## [Task details]
Restate word for word the lines of the listing below, from its first line through the line with "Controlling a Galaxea", without the pictures.

## [Data extract]

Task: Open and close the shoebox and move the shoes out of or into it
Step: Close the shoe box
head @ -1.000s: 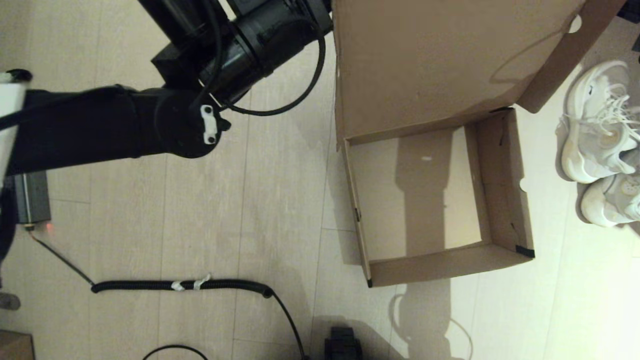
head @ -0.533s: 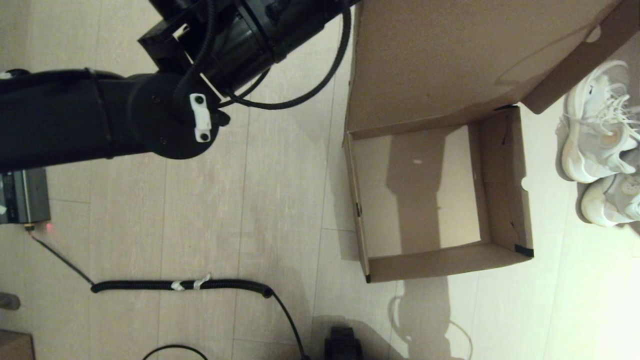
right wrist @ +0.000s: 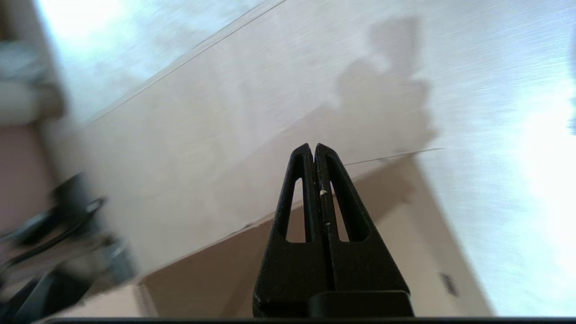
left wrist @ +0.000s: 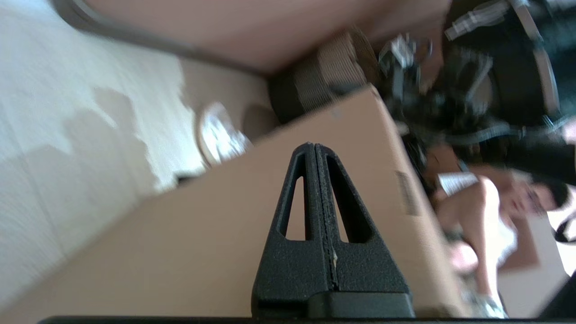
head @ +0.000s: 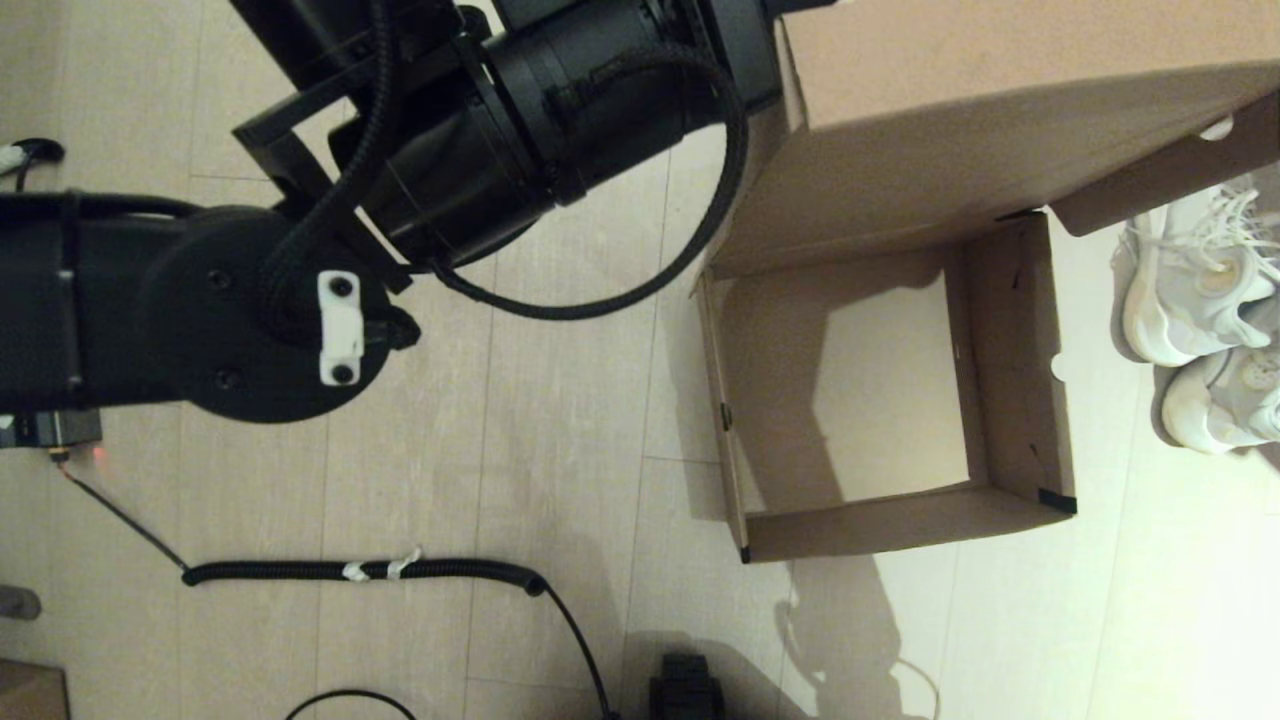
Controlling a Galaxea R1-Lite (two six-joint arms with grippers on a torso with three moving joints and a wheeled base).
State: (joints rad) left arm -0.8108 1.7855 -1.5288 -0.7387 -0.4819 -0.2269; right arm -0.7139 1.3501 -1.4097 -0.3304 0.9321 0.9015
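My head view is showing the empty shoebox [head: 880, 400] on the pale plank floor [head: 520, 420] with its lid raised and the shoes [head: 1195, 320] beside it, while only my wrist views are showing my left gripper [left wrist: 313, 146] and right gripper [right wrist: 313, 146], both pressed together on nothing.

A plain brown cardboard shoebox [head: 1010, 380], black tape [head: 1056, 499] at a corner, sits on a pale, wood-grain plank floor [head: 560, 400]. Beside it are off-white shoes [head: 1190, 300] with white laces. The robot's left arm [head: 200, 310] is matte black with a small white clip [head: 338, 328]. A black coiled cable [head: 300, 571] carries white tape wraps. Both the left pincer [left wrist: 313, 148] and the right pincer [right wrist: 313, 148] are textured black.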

## [Reply to the task]
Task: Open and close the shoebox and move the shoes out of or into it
Step: Close the shoe box
head @ -1.000s: 
head @ -0.533s: 
right wrist @ +0.000s: 
left wrist @ +0.000s: 
head @ +0.000s: 
Controlling a Galaxea R1-Lite (two six-joint arms with grippers on a torso with three moving joints and a wheeled base).

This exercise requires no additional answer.